Biochemical parameters:

Children with NAFLD had significant higher total cholesterol, triglyceride, fasting blood sugar, fasting serum insulin and lower HDL-c compared to patients with normal liver ultrasound (P < 0.05) (Table 1)

The calculated HOMA-IR was 6.4 ± 2.6 and 3.6 ± 1.8 for the NAFLD and non-NAFLD groups respectively. This finding suggestive that insulin resistance is significantly higher in patients with NAFLD 31 (88.6%) compared to patients without NAFLD 10 (18.2%) (p = < 0.001). Receiver operating characteristic (ROC) analysis was performed to obtain the cut-offs of HOMA-IR for predicting a higher risk for NAFLD, with area under the curve (AUC) of 0.865 (95% CI 0.784–0.946), and the cut-off being 3.15 sensitivity 88.6% and specificity 72.7% (Fig. 1).

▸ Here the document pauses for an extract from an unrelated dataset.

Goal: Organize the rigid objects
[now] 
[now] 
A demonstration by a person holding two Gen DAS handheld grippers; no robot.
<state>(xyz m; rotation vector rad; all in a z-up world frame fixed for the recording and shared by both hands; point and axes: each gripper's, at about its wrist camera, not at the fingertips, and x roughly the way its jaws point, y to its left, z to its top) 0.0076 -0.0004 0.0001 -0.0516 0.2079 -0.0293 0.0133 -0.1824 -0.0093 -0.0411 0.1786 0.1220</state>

Metabolic syndrome diagnosed in 24 (68.6%) of patients with NAFLD compared to 8 (14.5%) in patients without NAFLD and the difference was significant (p = < 0.001)

Obese children with NAFLD had a mean ALT 46.3 ± 8.9. For the non-NAFLD group, the mean ALT was 33.1 ± 10.2. The difference between the two groups was found to be significant (p = 0.007)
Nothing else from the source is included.